Work item => Copy out the full set of records. Keep every word the same.

Supplied information =>

= Beginning of Section =

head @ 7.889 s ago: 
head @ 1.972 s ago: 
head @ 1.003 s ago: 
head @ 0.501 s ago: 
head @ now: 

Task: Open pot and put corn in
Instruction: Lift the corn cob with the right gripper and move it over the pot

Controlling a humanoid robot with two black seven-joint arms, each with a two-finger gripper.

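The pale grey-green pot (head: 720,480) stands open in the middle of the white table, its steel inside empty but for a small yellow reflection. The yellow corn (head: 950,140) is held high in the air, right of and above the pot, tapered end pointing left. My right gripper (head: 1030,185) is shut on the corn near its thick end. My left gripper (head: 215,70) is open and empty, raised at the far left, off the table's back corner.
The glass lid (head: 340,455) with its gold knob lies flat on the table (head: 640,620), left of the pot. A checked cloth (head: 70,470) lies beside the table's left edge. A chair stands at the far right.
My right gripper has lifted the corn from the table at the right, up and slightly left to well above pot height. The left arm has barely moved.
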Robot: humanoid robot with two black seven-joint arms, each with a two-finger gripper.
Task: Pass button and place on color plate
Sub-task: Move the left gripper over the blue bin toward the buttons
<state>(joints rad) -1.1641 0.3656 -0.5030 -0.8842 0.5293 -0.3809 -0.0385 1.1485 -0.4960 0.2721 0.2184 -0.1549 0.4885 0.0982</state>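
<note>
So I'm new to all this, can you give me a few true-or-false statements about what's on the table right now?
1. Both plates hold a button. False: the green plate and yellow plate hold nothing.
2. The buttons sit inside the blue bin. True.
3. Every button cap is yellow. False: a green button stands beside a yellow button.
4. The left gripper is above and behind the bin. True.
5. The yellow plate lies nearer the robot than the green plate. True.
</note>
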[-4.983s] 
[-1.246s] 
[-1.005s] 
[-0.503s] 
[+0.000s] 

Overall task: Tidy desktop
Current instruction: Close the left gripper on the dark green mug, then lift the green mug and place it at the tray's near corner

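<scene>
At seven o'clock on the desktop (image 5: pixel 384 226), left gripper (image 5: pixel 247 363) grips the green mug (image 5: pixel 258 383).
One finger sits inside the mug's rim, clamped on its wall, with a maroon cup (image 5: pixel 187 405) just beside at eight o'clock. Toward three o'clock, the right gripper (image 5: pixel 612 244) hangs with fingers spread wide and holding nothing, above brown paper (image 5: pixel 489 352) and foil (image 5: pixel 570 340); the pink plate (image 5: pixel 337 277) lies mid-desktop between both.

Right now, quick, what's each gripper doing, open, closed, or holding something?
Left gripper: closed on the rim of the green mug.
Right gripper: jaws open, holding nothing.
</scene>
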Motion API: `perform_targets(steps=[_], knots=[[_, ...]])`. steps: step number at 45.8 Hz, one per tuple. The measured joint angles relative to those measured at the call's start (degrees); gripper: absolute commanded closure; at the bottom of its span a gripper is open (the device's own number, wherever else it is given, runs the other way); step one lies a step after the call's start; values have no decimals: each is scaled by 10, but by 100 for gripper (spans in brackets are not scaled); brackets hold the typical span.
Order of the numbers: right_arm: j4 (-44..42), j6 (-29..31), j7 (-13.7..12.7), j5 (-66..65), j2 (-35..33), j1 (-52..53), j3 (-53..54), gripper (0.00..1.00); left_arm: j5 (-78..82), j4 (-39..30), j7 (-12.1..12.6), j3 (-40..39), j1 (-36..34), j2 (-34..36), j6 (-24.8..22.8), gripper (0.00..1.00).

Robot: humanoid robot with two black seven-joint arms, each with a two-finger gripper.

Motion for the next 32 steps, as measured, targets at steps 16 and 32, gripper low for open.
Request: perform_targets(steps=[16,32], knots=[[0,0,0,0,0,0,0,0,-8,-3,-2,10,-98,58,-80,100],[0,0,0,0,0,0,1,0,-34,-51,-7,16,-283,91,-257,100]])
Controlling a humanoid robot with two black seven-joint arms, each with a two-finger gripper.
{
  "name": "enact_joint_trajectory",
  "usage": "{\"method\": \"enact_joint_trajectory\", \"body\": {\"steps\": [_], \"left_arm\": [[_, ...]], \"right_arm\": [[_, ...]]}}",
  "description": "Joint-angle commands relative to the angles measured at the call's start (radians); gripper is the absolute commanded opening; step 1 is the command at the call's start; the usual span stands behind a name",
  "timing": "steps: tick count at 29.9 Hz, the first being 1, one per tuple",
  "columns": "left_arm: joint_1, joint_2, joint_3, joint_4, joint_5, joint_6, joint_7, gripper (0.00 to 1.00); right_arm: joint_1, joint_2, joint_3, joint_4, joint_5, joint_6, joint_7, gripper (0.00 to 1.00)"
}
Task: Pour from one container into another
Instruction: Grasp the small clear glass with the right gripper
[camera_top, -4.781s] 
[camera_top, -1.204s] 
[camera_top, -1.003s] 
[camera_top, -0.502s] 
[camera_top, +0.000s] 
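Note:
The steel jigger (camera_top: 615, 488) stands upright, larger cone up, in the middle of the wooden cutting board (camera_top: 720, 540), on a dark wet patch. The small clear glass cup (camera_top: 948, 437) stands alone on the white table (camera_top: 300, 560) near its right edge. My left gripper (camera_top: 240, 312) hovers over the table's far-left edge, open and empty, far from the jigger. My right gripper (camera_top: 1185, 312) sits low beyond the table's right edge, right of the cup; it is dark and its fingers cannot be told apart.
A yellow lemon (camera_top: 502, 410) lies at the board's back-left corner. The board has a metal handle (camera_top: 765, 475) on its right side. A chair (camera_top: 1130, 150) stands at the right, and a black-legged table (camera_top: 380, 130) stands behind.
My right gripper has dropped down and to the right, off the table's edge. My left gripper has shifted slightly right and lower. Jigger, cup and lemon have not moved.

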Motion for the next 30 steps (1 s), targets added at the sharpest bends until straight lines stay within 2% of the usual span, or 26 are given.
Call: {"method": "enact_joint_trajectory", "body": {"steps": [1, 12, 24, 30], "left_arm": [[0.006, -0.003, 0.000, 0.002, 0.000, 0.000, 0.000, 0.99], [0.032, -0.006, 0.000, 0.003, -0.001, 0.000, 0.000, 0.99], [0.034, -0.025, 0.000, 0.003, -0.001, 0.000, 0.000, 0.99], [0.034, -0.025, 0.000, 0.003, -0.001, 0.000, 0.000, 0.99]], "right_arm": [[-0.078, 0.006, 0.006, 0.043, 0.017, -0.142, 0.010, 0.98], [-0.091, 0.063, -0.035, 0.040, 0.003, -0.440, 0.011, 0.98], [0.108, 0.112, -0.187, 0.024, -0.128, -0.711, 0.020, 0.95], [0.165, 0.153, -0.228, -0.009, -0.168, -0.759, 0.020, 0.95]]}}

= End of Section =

Written solution =>
head @ 7.889 s ago: 
head @ 1.972 s ago: 
head @ 1.003 s ago: 
head @ 0.501 s ago: 
head @ now: 

Task: Open pot and put corn in
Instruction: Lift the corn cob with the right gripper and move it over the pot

Controlling a humanoid robot with two black seven-joint arms, each with a two-finger gripper.

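The pale grey-green pot (head: 720,480) stands open in the middle of the white table, its steel inside empty but for a small yellow reflection. The yellow corn (head: 950,140) is held high in the air, right of and above the pot, tapered end pointing left. My right gripper (head: 1030,185) is shut on the corn near its thick end. My left gripper (head: 215,70) is open and empty, raised at the far left, off the table's back corner.
The glass lid (head: 340,455) with its gold knob lies flat on the table (head: 640,620), left of the pot. A checked cloth (head: 70,470) lies beside the table's left edge. A chair stands at the far right.
My right gripper has lifted the corn from the table at the right, up and slightly left to well above pot height. The left arm has barely moved.
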Robot: humanoid robot with two black seven-joint arms, each with a two-finger gripper.
Task: Pass button and place on color plate
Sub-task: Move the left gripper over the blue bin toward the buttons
<state>(joints rad) -1.1641 0.3656 -0.5030 -0.8842 0.5293 -0.3809 -0.0385 1.1485 -0.4960 0.2721 0.2184 -0.1549 0.4885 0.0982</state>
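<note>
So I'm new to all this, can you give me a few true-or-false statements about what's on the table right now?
1. Both plates hold a button. False: the green plate and yellow plate hold nothing.
2. The buttons sit inside the blue bin. True.
3. Every button cap is yellow. False: a green button stands beside a yellow button.
4. The left gripper is above and behind the bin. True.
5. The yellow plate lies nearer the robot than the green plate. True.
</note>
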[-4.983s] 
[-1.246s] 
[-1.005s] 
[-0.503s] 
[+0.000s] 

Overall task: Tidy desktop
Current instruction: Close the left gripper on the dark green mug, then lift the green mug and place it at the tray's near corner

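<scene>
At seven o'clock on the desktop (image 5: pixel 384 226), left gripper (image 5: pixel 247 363) grips the green mug (image 5: pixel 258 383).
One finger sits inside the mug's rim, clamped on its wall, with a maroon cup (image 5: pixel 187 405) just beside at eight o'clock. Toward three o'clock, the right gripper (image 5: pixel 612 244) hangs with fingers spread wide and holding nothing, above brown paper (image 5: pixel 489 352) and foil (image 5: pixel 570 340); the pink plate (image 5: pixel 337 277) lies mid-desktop between both.

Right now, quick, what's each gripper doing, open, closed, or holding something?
Left gripper: closed on the rim of the green mug.
Right gripper: jaws open, holding nothing.
</scene>
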Motion API: `perform_targets(steps=[_], knots=[[_, ...]])`. steps: step number at 45.8 Hz, one per tuple. The measured joint angles relative to those measured at the call's start (degrees); gripper: absolute commanded closure; at the bottom of its span a gripper is open (the device's own number, wherever else it is given, runs the other way); step one lies a step after the call's start; values have no decimals: each is scaled by 10, but by 100 for gripper (spans in brackets are not scaled); brackets hold the typical span.
Order of the numbers: right_arm: j4 (-44..42), j6 (-29..31), j7 (-13.7..12.7), j5 (-66..65), j2 (-35..33), j1 (-52..53), j3 (-53..54), gripper (0.00..1.00); left_arm: j5 (-78..82), j4 (-39..30), j7 (-12.1..12.6), j3 (-40..39), j1 (-36..34), j2 (-34..36), j6 (-24.8..22.8), gripper (0.00..1.00).

Robot: humanoid robot with two black seven-joint arms, each with a two-finger gripper.

Motion for the next 32 steps, as measured, targets at steps 16 and 32, gripper low for open.
Request: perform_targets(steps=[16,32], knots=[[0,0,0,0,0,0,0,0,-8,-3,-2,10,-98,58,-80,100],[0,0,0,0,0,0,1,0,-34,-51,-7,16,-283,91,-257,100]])
Controlling a humanoid robot with two black seven-joint arms, each with a two-finger gripper.
{
  "name": "enact_joint_trajectory",
  "usage": "{\"method\": \"enact_joint_trajectory\", \"body\": {\"steps\": [_], \"left_arm\": [[_, ...]], \"right_arm\": [[_, ...]]}}",
  "description": "Joint-angle commands relative to the angles measured at the call's start (radians); gripper is the absolute commanded opening; step 1 is the command at the call's start; the usual span stands behind a name",
  "timing": "steps: tick count at 29.9 Hz, the first being 1, one per tuple",
  "columns": "left_arm: joint_1, joint_2, joint_3, joint_4, joint_5, joint_6, joint_7, gripper (0.00 to 1.00); right_arm: joint_1, joint_2, joint_3, joint_4, joint_5, joint_6, joint_7, gripper (0.00 to 1.00)"
}
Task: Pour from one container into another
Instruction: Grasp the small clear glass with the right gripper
[camera_top, -4.781s] 
[camera_top, -1.204s] 
[camera_top, -1.003s] 
[camera_top, -0.502s] 
[camera_top, +0.000s] 
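Note:
The steel jigger (camera_top: 615, 488) stands upright, larger cone up, in the middle of the wooden cutting board (camera_top: 720, 540), on a dark wet patch. The small clear glass cup (camera_top: 948, 437) stands alone on the white table (camera_top: 300, 560) near its right edge. My left gripper (camera_top: 240, 312) hovers over the table's far-left edge, open and empty, far from the jigger. My right gripper (camera_top: 1185, 312) sits low beyond the table's right edge, right of the cup; it is dark and its fingers cannot be told apart.
A yellow lemon (camera_top: 502, 410) lies at the board's back-left corner. The board has a metal handle (camera_top: 765, 475) on its right side. A chair (camera_top: 1130, 150) stands at the right, and a black-legged table (camera_top: 380, 130) stands behind.
My right gripper has dropped down and to the right, off the table's edge. My left gripper has shifted slightly right and lower. Jigger, cup and lemon have not moved.
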
Motion for the next 30 steps (1 s), targets added at the sharpest bends until straight lines stay within 2% of the usual span, or 26 are given.
Call: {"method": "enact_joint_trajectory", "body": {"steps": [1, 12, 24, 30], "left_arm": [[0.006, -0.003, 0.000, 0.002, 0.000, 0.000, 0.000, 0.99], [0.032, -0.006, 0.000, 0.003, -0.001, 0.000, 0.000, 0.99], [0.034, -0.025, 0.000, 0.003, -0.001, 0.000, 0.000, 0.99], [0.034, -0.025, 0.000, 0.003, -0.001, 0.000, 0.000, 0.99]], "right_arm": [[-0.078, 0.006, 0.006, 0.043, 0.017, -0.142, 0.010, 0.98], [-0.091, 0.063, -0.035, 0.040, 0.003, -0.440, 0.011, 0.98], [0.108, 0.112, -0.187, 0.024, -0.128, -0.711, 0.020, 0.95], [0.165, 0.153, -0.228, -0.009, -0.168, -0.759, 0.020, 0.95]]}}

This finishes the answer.